They are completely safe for terrariums.  The heat lamp might fade the paint job but that's about it.  Just don't have it too close to the foam.  Personally I prefer Zoo Med's naturalistic backgrounds - they are made out of cork wood, a natural, terrarium-safe wood that holds up well in water and to humidity.

----------


## Socrates

Are you able to cut the Zoo Med's naturalistic backgrounds fairly easy to fit an aquarium?

----------


## John Clare

Rotary tool or hacksaw would do it yes - it's only about 3/4 " thick, if that.  While I prefer the Zoo Med backgrounds to the Exo Terra ones, I'd rather make my own background.

----------


## jtay

I have used Exo Terra backgrounds with no problems for a year and a half.

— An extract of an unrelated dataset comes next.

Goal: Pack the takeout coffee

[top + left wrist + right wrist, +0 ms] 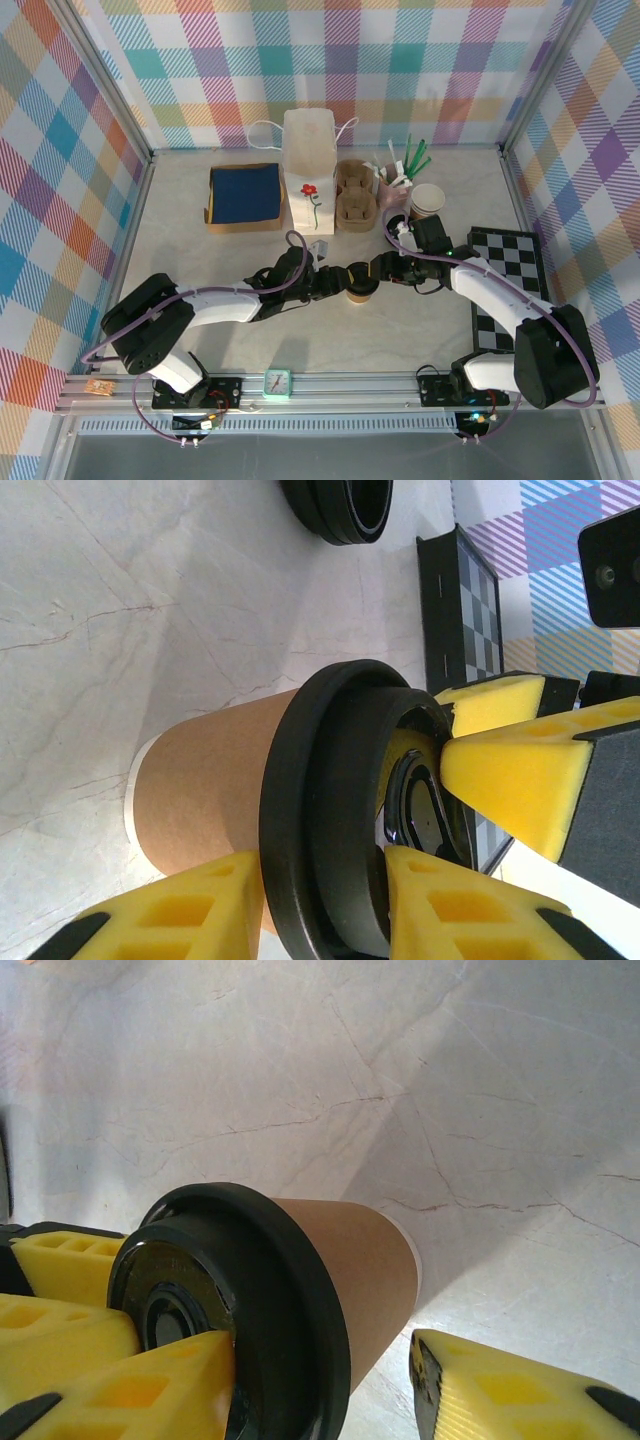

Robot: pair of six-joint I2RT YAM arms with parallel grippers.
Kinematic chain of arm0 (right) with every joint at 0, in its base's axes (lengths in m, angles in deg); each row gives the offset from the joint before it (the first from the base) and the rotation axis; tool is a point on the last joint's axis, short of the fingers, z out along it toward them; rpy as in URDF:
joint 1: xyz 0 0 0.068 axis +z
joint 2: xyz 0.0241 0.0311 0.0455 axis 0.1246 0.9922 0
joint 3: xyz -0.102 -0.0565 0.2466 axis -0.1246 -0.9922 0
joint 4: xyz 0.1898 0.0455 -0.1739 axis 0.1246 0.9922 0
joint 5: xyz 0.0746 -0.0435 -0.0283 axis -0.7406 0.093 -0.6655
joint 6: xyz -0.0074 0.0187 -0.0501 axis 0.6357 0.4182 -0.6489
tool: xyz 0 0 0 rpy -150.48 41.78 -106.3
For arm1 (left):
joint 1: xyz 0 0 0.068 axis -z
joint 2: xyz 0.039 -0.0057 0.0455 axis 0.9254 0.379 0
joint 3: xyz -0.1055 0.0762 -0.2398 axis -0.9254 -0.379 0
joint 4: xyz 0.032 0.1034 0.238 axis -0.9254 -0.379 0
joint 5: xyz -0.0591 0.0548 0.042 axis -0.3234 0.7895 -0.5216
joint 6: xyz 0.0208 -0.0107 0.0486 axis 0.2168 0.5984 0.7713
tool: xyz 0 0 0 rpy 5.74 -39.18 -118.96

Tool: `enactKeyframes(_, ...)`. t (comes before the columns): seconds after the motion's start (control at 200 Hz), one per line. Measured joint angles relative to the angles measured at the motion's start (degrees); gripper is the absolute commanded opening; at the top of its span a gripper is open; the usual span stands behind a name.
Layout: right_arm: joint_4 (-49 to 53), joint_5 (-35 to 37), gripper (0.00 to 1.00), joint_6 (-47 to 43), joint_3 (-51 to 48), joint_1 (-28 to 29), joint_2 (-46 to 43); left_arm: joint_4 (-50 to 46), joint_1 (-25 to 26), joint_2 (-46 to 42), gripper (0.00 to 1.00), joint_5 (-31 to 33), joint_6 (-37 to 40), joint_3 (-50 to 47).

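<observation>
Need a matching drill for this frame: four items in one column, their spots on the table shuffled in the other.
Items:
1. takeout coffee
2. white paper bag
3. checkerboard mat
4. small teal clock

Spots:
A. right side
B. near edge
C. centre
D. far back

Pairs: 1-C, 2-D, 3-A, 4-B
</observation>
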Motion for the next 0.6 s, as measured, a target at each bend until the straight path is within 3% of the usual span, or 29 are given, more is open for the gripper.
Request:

I really like them - easy to clean, look good, and my frogs always sleep on them.
I have not had any heat lamps near them - I think the temp would have to be rather high to damage it (I use hot water on first rinse when I clean the background).
Hope that helps

----------


## onedge30

Just another observation. I love the exo-terra cages. But the backgrounds are HIGHLY susceptible to mealworm attack. lol

In my natural setting cage for my Cuban Knight Anoles, the escaped mealworms have eaten, burrowed, and hatched into black beetles all through the background. Mine now looks like VERY holey swish cheese. :Frog Surprise: 

I was thinking of replacing the background, but coating the new one with a layer of 2 part resin. Just to create a hard barrier to the mealworms.

----------